Simplest approach is to multiply the estimate of the proportion of each age at each length by the number of individuals at that length caught. If you do this you must ensure that you have a length in your ALK available for the corresponding length in your length frequency data.

#lfs <- parseExchangeFormatLFs(wd="/home/einarhj/r/Pakkar/datrasr")
#  Again make sure to add on scientific name using TSN (downloaded from ITIS website). 
#data(tsn)  # itis database of all species in the world
#head(tsn)  # first 5 lines
# match scientific name 
#lfs$scientific.name <- as.character(tsn$completename[match(lfs$speccode,tsn$tsn)])
# Tidy up
#lfs <- lfs[!duplicated(lfs),]                  #  remove any duplicates
#lfs <- lfs[lfs$speccode != -9,]                #  remove missing species codes
#lfs <- lfs[lfs$lngtclass != -9,]               #  remove missing length classes
#lfs <- lfs[!is.na(lfs$lngtclass),]             #  remove missing length classes
#lfs <- lfs[!is.na(lfs$lngtcode),]              #  remove missing length codes
#lfs <- lfs[!is.na(lfs$scientific.name),]       #  remove any missing scientific names 
#lfs$hlnoatlngt <- lfs$hlnoatlngt*lfs$subfact   #  multiply by the subfactor
# Standardise length codes to cms (some are in mms).
#lfs$lngtclass[lfs$lngtcode == "."] <- lfs$lngtclass[lfs$lngtcode == '.']/10
#lfs$lngtclass[lfs$lngtcode == "0"] <- lfs$lngtclass[lfs$lngtcode == "0"]/10
#lfs$lngtclass[lfs$lngtcode != "5"] <- round(lfs$lngtclass[lfs$lngtcode != "5"])  # Don't do this to fish binned at 5cm intervals
#lfs$lngtclass[lfs$lngtcode != "5"] <- lfs$lngtclass[lfs$lngtcode != "5"]+0.5
# Useful to insert a weight for each length category for each species.
# Remember that this is usually done with parameters (a & b) from
# non-linear equations where Weight in grammes = aL^b  where L = length.
#data(length.weight)
# Match a and b parameters onto the correct species
#lfs$a <- length.weight$a[match(lfs$scientific.name,length.weight$scientific.name)]
#lfs$b <- length.weight$b[match(lfs$scientific.name,length.weight$scientific.name)]
# Use the parameters to estimate the weight in kgs.  Remember that weight = aL^b
#lfs$hlwtatlngt<-((lfs$a*lfs$lngtclass^lfs$b)*lfs$hlnoatlngt) /1000
  1. Extract a species to 'play' with.
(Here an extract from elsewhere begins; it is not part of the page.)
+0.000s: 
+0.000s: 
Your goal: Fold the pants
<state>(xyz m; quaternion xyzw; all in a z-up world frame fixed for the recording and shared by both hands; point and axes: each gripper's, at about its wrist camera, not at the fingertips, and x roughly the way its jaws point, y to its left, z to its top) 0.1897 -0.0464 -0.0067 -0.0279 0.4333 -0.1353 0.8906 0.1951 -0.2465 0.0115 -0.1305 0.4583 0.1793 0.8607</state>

Remember that this should be one for which age length keys are available.
lfs.sp <- lfs[lfs$scientific.name == Latin,]
  1. Get the chrons (e.g. Practical01) because it's easier to use them to estimate effort at different spatial levels of aggregation.
#chrons <- parseExchangeFormatChrons(wd="/home/einarhj/r/Pakkar/datrasr")
#  Usual 'tidy up' procedure.
#chrons <- chrons[chrons$haulval=='V',]          # only valid hauls
#chrons <- chrons[!duplicated(chrons),]          # chuck any duplicates
  1. Make sure we have zeros in the dataset for stations that were trawled but no individuals caught.
merged.sp  <- mergeChronsLfs(chrons=chrons,length.frequencies=lfs.sp)
fish <- merged.sp
  1. Calculate a very simple index to see the principles using the year quarter combination selected above.
# select dat for what.year and what.quarter
lf1 <- fish[fish$year == what.year & fish$quarter == what.quarter,]
dplyr::glimpse(lf1)
# the total sum of individuals caught on that survey 
lf2 <- tapply(lf1$hlnoatlngt,
              lf1$lngtclass,sum,na.rm=T)
#Examine the data
lf2
# See if the available lengths correspond to the available aged lengths
length(lf2)
dim(alk1tp)
alk2tp <- data.frame(alk1tp)
# Convert to a dataframe which can make life easier (relational database format)
dimnames(alk2tp)[[2]] <- c("lngtclass","age","p")
# Make 'factors' into 'characters'
alk2tp$lngtclass <- as.numeric(as.character(alk2tp$lngtclass))  
alk2tp$age <- as.numeric(as.character(alk2tp$age))
glimpse(alk2tp)
# Match the length frequencies with the lengths
alk2tp$hlnoatlngt <-
  lf2[match(alk2tp$lngtclass,as.numeric(dimnames(lf2)[[1]]))]
# multiply the frequencies by the proportions
alk2tp$no.at.age  <- alk2tp$hlnoatlngt * alk2tp$p
# replace Nas with zeros
alk2tp$no.at.age[is.na(alk2tp$no.at.age)] <- 0            
# create the most straightforward index possible for that survey
index <- aggregate(list(no.at.age=alk2tp$no.at.age),list(age=alk2tp$age),sum,na.rm=T)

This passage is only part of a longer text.